▶ **Your objective**
The stretch wanted below opens at the line containing "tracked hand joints" and closes at the line containing "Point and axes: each". Please return it exactly, with no other lines.

▶ **Recorded information**
= Beginning of Section =

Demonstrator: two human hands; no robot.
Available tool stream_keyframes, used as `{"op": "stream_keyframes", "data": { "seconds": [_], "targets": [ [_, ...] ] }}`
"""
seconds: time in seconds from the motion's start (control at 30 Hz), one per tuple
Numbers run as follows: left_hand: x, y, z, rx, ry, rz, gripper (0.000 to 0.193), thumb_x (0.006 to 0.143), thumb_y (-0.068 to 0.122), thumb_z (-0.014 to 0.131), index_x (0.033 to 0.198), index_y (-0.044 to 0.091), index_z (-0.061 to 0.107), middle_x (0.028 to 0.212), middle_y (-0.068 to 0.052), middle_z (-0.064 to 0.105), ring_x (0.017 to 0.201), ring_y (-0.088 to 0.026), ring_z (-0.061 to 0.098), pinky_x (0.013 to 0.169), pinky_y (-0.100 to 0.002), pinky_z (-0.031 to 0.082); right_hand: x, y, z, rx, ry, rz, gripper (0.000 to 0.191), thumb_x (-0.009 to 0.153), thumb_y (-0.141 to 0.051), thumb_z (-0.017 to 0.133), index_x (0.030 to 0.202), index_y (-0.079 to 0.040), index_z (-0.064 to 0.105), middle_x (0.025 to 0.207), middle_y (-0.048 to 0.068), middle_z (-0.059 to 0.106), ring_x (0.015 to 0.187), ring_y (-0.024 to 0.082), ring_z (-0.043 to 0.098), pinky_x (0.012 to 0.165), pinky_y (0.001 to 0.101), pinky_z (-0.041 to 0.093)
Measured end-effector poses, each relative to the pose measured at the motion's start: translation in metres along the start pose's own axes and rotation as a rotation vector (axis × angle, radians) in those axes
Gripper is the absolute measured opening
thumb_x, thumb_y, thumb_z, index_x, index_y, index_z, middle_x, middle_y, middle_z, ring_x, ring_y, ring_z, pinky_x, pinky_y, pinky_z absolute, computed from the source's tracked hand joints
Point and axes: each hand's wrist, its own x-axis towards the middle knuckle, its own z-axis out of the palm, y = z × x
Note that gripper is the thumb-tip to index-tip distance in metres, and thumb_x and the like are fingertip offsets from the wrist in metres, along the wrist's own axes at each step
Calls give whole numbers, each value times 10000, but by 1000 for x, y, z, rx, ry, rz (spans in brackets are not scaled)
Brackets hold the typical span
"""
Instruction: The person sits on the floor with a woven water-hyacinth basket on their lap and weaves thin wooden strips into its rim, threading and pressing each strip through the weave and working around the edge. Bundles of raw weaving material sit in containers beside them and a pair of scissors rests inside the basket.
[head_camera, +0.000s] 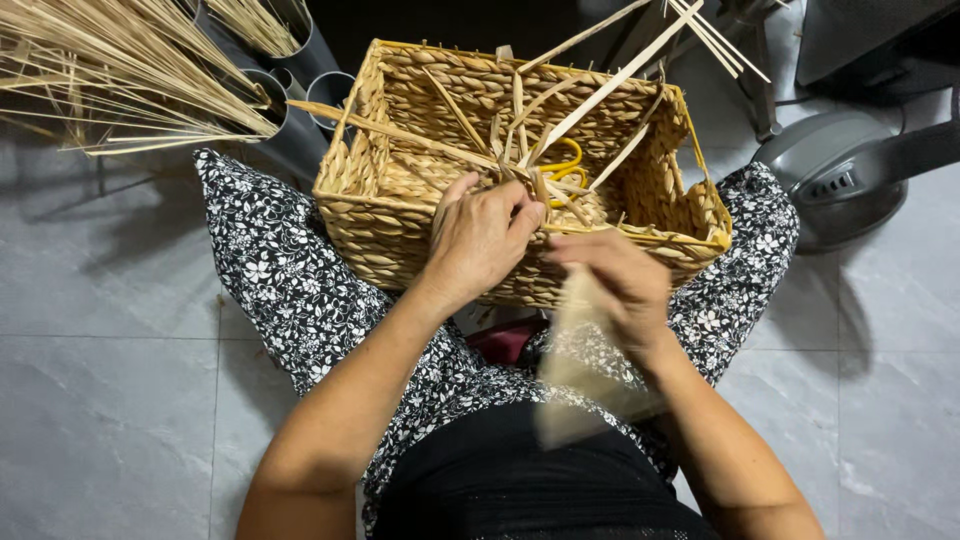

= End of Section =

▶ **Response to the task**
thumb_x, thumb_y, thumb_z, index_x, index_y, index_z, middle_x, middle_y, middle_z, ring_x, ring_y, ring_z, pinky_x, pinky_y, pinky_z absolute, computed from the source's tracked hand joints
Point and axes: each hand's wrist, its own x-axis towards the middle knuckle, its own z-axis out of the palm, y = z × x

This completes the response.